It’s that time of year again. We’ve made it through February. Barring a couple of exceptional instances of winter fury, spring will be shortly on the way. That means it’s time to open up the windows, sweep out the dust, and make a fresh start.
But ‘that time of year’ doesn’t necessarily only mean the oncoming sunny days of spring. See, it’s time for another annual celebration of fresh starts:
14 March is No Smoking Day.
Now, hang on a minute. We can tell that No Smoking Day sort of sounds like one of those hodgepodge, made-up national holidays that busybodies like to drop into the calendar every now and again when they get bored. But No Smoking Day stands head and shoulders above such superfluities as ‘National Butchers Week’ and ‘International School Meals Day’ (no offense to butchers or dinner ladies).
To show you what we mean, we have to go back to the beginning.
In the beginning…
The year is 1984. 1 in 3 adults walking the streets does so with a carton of cigarettes in their pocket.
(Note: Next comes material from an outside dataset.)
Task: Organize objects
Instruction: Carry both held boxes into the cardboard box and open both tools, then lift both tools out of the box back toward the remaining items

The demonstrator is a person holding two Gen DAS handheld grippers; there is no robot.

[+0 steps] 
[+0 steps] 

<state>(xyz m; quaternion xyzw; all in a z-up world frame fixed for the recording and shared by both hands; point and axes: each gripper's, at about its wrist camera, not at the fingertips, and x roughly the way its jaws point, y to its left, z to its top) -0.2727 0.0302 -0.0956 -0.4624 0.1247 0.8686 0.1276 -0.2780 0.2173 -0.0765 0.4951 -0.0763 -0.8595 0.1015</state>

Smoking is down from the 1940s, when it rose above 1 in 2 adults; but from our current perspective, these statistics are not exactly heartening.
The first No Smoking Day was inaugurated on Ash Wednesday, back in 1984, but in successive years it was moved to the second Wednesday in March. The general goal of the day was raise awareness of the dangers of smoking and the facilities available to those wanting to quit, but the day had a bit of secondary significance as well.
Let us explain.
The value of a single day
Every stop smoking guide you’ll come across—whether it’s at your GP’s, in an NHS pamphlet, the British Heart Foundation website, or at a vape store—will invariably start with three words. They’re always at the top of the list:
Pick a date.
You want to be at your strongest when you decide to quit, right? Then you want a date that you can see coming, that you can prepare for. It’s why bungee jumpers always count down before a jump, or rugby players face down their opponent before the tackle: you’re strongest when you can see it coming.
No Smoking Day gives you that foresight. You can smoke today; you can smoke tomorrow. But No Smoking Day is coming on 14 March, and you’re going to stop. Being able to see it coming gives you the time to prepare for the hit when it comes.
And since your quit day is a national day of observance, it means that you won’t be alone.
How not alone will you be?
Well, these statistics are a little bit out of date, but here are some rough numbers for you.
Remember back in the 1980s, when one in three adults smoked? Well, by 2009 that was down to only 1 in 5.
Still, that meant that a little over 8 million people smoked in the United Kingdom in 2009. And that’s not a number to turn your nose up at.
But so No Smoking Day comes around in 2009. There’s a theme to No Smoking Day every year, and 2009’s theme was ‘youth’—there was a concerted effort to employ kids and teens to help people focus on quitting.
And after No Smoking Day comes around, market research institute GfK took a survey to record the results of the day, and they found that 1 in 10 smokers threw out their cigarettes and quit on No Smoking Day.
That’s 800,000 people. That’s like the whole population of Leeds—men, women, children, old people, entrepreneurs and lollipop men—all waking up one morning deciding to do the same thing.
That’s how not alone you are.
So where are we now?
Granted, it’s likely that a few of those 800,000 who quit in 2009 picked up a cigarette again. If we were knocking 10% off of the smoking rate each year, we wouldn’t need a No Smoking Day for much longer.
And at any rate, it’s not the relapse that matters, but the fact that many of those who did go back to cigarettes made another attempt to quit the following year. And, if necessary, the following year. And the following.
And a good number of those who quit in 2009, or 2010, or 2011, haven’t touched a cigarette since. The number of adults who smoke today, in 2018? It’s less than 1 in 6.
No Smoking Day 2018
The theme of No Smoking Day 2018 is ‘quit your way’. Everyone’s quitting needs are going to be different. Maybe you’ll seek out nicotine replacement therapy, or maybe you’ll quit cold turkey.
Our choice would obviously be e-cigarettes. Look at what site you’re on.
But the important thing isn’t how you get there; the important thing is that you make the change in your life. As more and more people are choosing health over harm, it’s not unreasonable to believe that within our lifetime, we’ll see the number of adult smokers drop to 1 in 10 or more.